Wall of Thorns in the trench. You can light it on fire if you need to later, and it makes it very painful/dangerous to try to climb down into the trench to get through.
Fire Seeds during the siege.
Spike Stones in the path during the siege (once the attackers get that far).
Call Lightning Storm during the siege. Daily. At least.
Fog Cloud in the path during the siege. Then have villagers drop oil/wood/lit torches on the unfortunate souls they had marked the locations of...
Goodberry with lower-level spells during the prep week to help conserve food for the (potential) long siege.
During combat, castSummon line to help with combat.
Weather and wind control spells to lock down fliers.


If the barbarian and battle sorcerer have ranged abilities, sit them on the original wall and have them pick off attackers as they are able. If they get bored, put them in the path to take on any attackers that make it that far. Keep them by a gate so they have a quick avenue of retreat.

If the villagers have bows/other ranged weapons, sit them on the original wall and have them pick off attackers as they are able. Use vials of oil/acid if you have them and sling them into the fray.

IF any attackers make it through to the village (and I find it highly doubtful that they will), the battle sorcerer and barbarian get to take them on.
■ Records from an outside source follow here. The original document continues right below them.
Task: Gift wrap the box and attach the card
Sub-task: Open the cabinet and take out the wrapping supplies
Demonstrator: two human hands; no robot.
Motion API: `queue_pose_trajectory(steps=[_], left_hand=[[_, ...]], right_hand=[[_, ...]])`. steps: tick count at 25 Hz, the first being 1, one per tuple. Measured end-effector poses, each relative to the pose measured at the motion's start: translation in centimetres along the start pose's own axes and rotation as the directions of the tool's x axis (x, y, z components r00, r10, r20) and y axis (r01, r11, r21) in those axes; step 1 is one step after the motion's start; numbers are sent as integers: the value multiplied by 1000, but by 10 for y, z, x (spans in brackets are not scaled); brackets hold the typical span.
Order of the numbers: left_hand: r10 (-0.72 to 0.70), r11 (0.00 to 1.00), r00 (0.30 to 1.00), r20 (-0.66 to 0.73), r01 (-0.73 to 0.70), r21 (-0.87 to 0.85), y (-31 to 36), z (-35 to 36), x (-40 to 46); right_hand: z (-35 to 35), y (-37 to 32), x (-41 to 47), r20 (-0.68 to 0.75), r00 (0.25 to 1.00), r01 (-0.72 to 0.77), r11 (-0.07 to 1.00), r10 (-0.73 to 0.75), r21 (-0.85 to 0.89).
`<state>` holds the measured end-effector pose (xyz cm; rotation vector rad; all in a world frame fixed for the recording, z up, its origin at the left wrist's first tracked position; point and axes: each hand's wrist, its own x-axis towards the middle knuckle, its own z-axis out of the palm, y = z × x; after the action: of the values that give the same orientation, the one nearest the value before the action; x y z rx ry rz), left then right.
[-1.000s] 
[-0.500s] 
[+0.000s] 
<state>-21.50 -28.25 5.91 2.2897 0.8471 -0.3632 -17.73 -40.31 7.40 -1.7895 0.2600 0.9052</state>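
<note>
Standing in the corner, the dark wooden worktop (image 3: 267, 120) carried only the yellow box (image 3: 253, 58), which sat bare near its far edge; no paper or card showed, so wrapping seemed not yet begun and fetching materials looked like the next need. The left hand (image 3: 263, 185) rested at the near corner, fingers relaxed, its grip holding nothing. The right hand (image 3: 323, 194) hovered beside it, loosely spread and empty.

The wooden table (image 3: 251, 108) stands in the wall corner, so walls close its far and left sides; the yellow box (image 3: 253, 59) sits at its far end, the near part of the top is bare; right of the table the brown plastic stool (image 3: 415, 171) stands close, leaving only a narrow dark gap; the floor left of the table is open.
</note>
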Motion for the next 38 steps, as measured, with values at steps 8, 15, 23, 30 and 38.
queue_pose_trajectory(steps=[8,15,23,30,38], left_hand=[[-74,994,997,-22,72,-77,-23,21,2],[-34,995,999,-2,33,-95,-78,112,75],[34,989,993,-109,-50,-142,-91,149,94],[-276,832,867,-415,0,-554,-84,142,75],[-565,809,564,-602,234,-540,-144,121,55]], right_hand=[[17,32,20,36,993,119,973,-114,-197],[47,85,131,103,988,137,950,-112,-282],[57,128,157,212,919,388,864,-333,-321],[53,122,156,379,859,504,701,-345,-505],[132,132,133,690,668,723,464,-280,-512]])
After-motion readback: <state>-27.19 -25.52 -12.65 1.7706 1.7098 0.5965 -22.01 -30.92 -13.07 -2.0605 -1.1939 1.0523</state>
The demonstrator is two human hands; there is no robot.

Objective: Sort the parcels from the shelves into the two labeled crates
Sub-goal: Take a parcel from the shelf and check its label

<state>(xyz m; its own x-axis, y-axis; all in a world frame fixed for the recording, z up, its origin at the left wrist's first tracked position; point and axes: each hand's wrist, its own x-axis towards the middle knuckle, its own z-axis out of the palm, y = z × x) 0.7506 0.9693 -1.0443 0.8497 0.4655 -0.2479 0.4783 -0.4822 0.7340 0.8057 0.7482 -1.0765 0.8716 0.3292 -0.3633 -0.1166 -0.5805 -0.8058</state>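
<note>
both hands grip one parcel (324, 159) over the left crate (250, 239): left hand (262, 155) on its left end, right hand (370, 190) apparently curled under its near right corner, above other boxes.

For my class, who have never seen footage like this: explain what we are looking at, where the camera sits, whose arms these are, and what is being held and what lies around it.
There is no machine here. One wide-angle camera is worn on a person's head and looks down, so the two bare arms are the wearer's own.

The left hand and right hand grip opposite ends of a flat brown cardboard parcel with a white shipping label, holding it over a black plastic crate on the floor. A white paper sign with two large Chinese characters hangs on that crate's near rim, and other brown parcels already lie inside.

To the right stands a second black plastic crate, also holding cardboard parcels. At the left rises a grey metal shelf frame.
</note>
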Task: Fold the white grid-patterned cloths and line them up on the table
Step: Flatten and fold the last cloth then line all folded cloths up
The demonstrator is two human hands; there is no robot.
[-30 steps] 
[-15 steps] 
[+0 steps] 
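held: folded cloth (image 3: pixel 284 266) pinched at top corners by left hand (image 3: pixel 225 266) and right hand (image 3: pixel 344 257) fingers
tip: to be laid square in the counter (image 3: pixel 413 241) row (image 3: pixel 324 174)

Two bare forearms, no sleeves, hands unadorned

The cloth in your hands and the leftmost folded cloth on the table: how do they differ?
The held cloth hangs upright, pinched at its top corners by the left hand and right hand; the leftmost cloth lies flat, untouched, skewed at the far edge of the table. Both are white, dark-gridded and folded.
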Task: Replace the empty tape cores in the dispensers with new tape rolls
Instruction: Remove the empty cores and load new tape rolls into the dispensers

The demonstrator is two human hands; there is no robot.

I'd be able to give more advice with the sorcerer's spell list, but I think this will suffice.

Maybe have the villagers look for more food during the prep week (just to be on the safe side).

Sith_Happens
2014-01-27, 11:01 PM
As elaborated already, the Druid is going to be the MVP here. A moat is a classic defensive mechanism, and anyone with Move Earth can create one in a hurry (fill it by diverting a water source). Reinforce any choke points you leave with Wall of Stone.

Then go on the offensive. You say "11+ level Druid vs. army," my money's on the Druid any day.

Deophaun
2014-01-27, 11:03 PM
Druid wild shapes into a bird, flies over army, casts blizzard. Army suffocates under 12 feet of snow.